_Problem_
From the first line to the last, repeat the data exactly and drop the pictures.

_Data block_
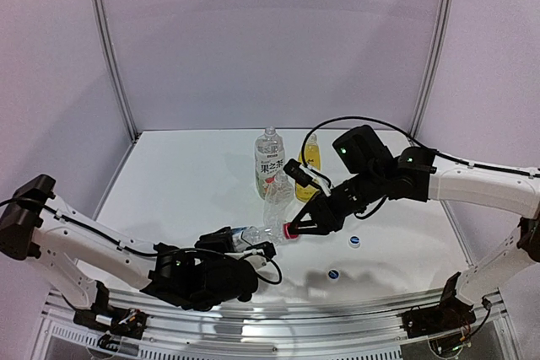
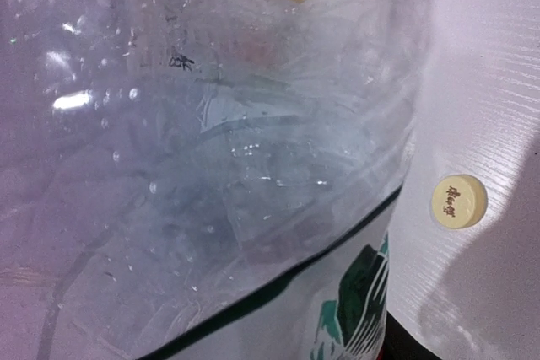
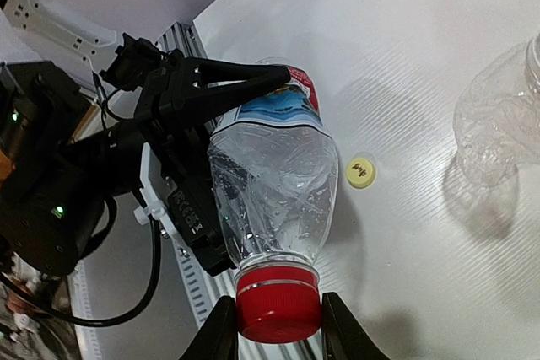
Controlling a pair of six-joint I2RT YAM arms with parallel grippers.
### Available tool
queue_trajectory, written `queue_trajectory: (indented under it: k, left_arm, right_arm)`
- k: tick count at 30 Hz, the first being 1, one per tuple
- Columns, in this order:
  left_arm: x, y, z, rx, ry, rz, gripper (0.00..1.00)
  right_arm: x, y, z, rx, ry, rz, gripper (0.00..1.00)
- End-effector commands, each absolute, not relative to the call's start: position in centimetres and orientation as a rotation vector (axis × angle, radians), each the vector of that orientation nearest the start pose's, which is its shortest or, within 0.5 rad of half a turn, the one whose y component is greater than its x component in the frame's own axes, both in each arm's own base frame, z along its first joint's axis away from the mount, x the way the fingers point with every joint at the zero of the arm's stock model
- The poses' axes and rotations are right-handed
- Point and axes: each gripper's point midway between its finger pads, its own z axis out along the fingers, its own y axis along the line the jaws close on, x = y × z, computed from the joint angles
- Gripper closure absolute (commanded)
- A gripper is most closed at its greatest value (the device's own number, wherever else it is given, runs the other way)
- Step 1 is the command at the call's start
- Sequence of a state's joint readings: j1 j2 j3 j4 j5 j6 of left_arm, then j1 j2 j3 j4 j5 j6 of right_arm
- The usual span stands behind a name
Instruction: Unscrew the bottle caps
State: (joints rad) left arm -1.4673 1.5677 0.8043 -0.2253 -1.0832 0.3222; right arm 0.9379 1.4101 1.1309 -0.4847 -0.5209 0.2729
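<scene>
Red cap [image 3: 278, 299] sits on the neck of the red-label bottle [image 3: 272, 179], which is held off the table [image 1: 186, 174] near the front edge, lying roughly level between the two arms. Right gripper [image 3: 275, 332] is closed on the cap, one finger on each side of its rim. Left gripper [image 1: 241, 242] is clamped round the labelled end of the body. Bottle looks empty, so light. The wall is thin and already creased, and I expect it to buckle or twist under torque, so a hold low on the stiffer base is the better choice. Cap is small, hard and ribbed; grip should hold if the fingers sit square on the rim. Yellow cap [image 3: 360, 171] lies loose on the table just beside the bottle. Two blue-and-white caps lie nearer the right arm, one [image 1: 355, 243] further back than the other [image 1: 333, 275]. Plain bottle [image 1: 278, 200] stands upright close behind the right wrist and is the likeliest thing to be knocked. Fruit-label bottle [image 1: 268, 162] and yellow bottle [image 1: 311, 154] stand further back, clear of the work.
</scene>
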Motion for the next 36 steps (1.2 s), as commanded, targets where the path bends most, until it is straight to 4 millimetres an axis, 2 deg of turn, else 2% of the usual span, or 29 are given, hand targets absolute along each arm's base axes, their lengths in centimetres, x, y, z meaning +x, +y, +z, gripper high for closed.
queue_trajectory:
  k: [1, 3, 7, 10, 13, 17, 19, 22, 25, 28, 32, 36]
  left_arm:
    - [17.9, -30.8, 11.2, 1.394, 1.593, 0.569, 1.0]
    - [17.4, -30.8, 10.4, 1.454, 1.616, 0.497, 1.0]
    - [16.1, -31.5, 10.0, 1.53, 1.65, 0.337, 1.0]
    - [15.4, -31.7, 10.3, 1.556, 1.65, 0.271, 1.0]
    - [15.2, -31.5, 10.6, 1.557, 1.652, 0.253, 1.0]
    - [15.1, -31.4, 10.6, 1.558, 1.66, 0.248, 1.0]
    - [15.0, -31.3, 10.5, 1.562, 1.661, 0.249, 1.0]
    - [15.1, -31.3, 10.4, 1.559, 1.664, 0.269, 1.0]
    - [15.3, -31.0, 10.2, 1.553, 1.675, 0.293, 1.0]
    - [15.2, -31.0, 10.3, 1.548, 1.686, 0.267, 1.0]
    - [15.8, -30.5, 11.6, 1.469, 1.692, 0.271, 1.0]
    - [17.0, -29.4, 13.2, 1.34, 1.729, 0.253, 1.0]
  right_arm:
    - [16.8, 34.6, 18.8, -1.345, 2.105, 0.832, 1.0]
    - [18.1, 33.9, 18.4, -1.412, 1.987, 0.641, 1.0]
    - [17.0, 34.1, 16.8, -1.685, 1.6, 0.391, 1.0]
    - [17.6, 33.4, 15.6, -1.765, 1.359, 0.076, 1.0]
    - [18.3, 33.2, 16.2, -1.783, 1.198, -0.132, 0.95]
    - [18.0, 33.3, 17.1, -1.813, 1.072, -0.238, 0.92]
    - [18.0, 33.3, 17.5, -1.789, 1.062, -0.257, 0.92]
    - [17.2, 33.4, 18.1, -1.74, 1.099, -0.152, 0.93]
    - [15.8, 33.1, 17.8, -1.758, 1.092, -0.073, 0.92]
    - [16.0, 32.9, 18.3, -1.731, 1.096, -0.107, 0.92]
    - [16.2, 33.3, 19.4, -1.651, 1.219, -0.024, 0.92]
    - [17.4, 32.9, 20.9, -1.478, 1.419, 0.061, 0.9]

_Task solution_
Controlling a pair of six-joint I2RT YAM arms with parallel grippers.
### Available tool
queue_trajectory, written `queue_trajectory: (indented under it: k, left_arm, right_arm)`
- k: tick count at 30 Hz, the first being 1, one per tuple
- Columns, in this order:
  left_arm: x, y, z, rx, ry, rz, gripper (0.00..1.00)
  right_arm: x, y, z, rx, ry, rz, gripper (0.00..1.00)
- End-effector commands, each absolute, not relative to the call's start: position in centimetres and orientation as a rotation vector (axis × angle, radians), each the vector of that orientation nearest the start pose's, which is its shortest or, within 0.5 rad of half a turn, the one whose y component is greater than its x component in the frame's own axes, both in each arm's own base frame, z along its first joint's axis away from the mount, x the way the fingers point with every joint at the zero of the arm's stock model
- The poses' axes and rotations are right-handed
- Point and axes: each gripper's point midway between its finger pads, its own z axis out along the fingers, its own y axis along the line the jaws close on, x = y × z, computed from the joint angles
- Gripper closure absolute (commanded)
- A gripper is most closed at its greatest value (the device's own number, wherever else it is given, runs the other way)
- Step 1 is the command at the call's start
- Sequence of a state's joint readings: j1 j2 j3 j4 j5 j6 of left_arm, then j1 j2 j3 j4 j5 j6 of right_arm
- The usual span stands behind a name
Instruction: Unscrew the bottle caps
State: (joints rad) left arm -1.4673 1.5677 0.8043 -0.2253 -1.0832 0.3222; right arm 0.9379 1.4101 1.1309 -0.4847 -0.5209 0.2729
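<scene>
Red cap [image 3: 278, 299] sits on the neck of the red-label bottle [image 3: 272, 179], which is held off the table [image 1: 186, 174] near the front edge, lying roughly level between the two arms. Right gripper [image 3: 275, 332] is closed on the cap, one finger on each side of its rim. Left gripper [image 1: 241, 242] is clamped round the labelled end of the body. Bottle looks empty, so light. The wall is thin and already creased, and I expect it to buckle or twist under torque, so a hold low on the stiffer base is the better choice. Cap is small, hard and ribbed; grip should hold if the fingers sit square on the rim. Yellow cap [image 3: 360, 171] lies loose on the table just beside the bottle. Two blue-and-white caps lie nearer the right arm, one [image 1: 355, 243] further back than the other [image 1: 333, 275]. Plain bottle [image 1: 278, 200] stands upright close behind the right wrist and is the likeliest thing to be knocked. Fruit-label bottle [image 1: 268, 162] and yellow bottle [image 1: 311, 154] stand further back, clear of the work.
</scene>
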Motion for the next 36 steps (1.2 s), as commanded, targets where the path bends most, until it is straight to 4 millimetres an axis, 2 deg of turn, else 2% of the usual span, or 29 are given, hand targets absolute along each arm's base axes, their lengths in centimetres, x, y, z meaning +x, +y, +z, gripper high for closed.
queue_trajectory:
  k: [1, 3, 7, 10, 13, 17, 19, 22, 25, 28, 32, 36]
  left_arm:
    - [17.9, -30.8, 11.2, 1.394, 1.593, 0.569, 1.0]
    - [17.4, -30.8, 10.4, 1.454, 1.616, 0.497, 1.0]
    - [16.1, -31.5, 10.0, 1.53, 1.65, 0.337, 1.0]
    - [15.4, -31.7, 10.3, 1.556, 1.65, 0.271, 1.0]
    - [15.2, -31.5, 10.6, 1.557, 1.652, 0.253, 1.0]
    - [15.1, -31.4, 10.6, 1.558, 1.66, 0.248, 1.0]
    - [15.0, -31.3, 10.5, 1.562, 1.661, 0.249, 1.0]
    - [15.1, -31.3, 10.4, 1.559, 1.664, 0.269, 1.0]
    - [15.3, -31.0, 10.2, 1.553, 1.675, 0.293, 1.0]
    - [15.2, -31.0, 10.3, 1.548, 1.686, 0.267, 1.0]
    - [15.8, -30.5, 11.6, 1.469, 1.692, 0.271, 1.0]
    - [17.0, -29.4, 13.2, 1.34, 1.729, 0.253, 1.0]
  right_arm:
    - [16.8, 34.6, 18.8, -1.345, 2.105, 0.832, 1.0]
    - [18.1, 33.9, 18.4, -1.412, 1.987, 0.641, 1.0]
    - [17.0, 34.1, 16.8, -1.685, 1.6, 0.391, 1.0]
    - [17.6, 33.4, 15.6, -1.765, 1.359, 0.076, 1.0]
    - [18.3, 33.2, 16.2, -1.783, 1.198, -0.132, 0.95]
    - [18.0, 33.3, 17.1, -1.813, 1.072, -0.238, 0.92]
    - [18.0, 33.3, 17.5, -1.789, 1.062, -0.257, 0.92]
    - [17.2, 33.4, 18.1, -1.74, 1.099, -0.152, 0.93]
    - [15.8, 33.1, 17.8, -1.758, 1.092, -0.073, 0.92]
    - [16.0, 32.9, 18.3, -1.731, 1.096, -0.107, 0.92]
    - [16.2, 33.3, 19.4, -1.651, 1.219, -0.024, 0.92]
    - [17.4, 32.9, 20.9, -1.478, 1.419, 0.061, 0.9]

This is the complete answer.